*Try it*:
Please return each line of the listing below exactly as written.

============

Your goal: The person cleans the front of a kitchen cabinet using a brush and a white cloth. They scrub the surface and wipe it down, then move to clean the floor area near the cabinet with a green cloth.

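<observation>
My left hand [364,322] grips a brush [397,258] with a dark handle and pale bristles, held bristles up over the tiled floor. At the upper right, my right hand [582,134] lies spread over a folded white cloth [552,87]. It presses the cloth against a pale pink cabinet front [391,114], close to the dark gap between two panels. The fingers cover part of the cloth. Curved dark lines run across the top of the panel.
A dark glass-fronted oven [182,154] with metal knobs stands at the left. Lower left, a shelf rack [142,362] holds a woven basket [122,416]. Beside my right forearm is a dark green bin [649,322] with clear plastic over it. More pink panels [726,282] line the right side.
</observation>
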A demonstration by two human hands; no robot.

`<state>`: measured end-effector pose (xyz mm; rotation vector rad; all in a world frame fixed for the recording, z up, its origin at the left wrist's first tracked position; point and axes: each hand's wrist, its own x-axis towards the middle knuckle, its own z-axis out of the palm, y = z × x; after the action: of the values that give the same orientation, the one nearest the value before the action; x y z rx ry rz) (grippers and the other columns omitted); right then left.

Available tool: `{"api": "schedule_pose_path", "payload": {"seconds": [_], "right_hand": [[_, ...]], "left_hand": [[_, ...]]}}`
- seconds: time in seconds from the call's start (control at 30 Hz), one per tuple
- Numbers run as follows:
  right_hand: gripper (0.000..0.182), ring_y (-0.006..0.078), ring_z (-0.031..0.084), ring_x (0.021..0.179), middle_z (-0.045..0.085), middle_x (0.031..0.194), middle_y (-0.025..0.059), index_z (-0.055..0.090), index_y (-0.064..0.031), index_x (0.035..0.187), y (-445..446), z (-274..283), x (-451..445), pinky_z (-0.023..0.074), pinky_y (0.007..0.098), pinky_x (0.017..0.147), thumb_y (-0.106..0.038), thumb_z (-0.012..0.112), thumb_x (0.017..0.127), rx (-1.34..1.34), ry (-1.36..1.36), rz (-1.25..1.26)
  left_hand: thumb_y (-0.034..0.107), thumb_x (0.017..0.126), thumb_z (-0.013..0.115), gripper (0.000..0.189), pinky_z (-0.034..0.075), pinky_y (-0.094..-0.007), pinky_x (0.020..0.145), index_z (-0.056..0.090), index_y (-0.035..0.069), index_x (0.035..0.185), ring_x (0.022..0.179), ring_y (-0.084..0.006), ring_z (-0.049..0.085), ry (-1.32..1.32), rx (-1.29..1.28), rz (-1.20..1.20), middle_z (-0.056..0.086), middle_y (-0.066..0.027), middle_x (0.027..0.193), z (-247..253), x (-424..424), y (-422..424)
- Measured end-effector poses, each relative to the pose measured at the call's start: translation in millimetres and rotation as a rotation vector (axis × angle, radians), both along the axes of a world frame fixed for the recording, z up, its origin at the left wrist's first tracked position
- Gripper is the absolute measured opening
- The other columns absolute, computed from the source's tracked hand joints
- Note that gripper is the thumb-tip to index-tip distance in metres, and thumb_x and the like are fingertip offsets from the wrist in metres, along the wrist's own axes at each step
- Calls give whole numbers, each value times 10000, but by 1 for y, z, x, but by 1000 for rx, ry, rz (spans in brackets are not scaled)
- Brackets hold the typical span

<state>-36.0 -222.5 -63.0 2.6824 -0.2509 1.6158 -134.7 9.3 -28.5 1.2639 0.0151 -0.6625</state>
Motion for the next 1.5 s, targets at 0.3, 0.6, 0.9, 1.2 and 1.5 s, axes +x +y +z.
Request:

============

*Expected answer*:
Your goal: The person cleans the front of a kitchen cabinet using a brush and a white cloth. They scrub the surface and wipe it down, then move to clean the floor area near the cabinet with a green cloth.

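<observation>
My left hand [364,322] grips a brush [397,258] with a dark handle and pale bristles, held bristles up over the tiled floor. At the upper right, my right hand [582,134] lies spread over a folded white cloth [552,87]. It presses the cloth against a pale pink cabinet front [391,114], close to the dark gap between two panels. The fingers cover part of the cloth. Curved dark lines run across the top of the panel.
A dark glass-fronted oven [182,154] with metal knobs stands at the left. Lower left, a shelf rack [142,362] holds a woven basket [122,416]. Beside my right forearm is a dark green bin [649,322] with clear plastic over it. More pink panels [726,282] line the right side.
</observation>
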A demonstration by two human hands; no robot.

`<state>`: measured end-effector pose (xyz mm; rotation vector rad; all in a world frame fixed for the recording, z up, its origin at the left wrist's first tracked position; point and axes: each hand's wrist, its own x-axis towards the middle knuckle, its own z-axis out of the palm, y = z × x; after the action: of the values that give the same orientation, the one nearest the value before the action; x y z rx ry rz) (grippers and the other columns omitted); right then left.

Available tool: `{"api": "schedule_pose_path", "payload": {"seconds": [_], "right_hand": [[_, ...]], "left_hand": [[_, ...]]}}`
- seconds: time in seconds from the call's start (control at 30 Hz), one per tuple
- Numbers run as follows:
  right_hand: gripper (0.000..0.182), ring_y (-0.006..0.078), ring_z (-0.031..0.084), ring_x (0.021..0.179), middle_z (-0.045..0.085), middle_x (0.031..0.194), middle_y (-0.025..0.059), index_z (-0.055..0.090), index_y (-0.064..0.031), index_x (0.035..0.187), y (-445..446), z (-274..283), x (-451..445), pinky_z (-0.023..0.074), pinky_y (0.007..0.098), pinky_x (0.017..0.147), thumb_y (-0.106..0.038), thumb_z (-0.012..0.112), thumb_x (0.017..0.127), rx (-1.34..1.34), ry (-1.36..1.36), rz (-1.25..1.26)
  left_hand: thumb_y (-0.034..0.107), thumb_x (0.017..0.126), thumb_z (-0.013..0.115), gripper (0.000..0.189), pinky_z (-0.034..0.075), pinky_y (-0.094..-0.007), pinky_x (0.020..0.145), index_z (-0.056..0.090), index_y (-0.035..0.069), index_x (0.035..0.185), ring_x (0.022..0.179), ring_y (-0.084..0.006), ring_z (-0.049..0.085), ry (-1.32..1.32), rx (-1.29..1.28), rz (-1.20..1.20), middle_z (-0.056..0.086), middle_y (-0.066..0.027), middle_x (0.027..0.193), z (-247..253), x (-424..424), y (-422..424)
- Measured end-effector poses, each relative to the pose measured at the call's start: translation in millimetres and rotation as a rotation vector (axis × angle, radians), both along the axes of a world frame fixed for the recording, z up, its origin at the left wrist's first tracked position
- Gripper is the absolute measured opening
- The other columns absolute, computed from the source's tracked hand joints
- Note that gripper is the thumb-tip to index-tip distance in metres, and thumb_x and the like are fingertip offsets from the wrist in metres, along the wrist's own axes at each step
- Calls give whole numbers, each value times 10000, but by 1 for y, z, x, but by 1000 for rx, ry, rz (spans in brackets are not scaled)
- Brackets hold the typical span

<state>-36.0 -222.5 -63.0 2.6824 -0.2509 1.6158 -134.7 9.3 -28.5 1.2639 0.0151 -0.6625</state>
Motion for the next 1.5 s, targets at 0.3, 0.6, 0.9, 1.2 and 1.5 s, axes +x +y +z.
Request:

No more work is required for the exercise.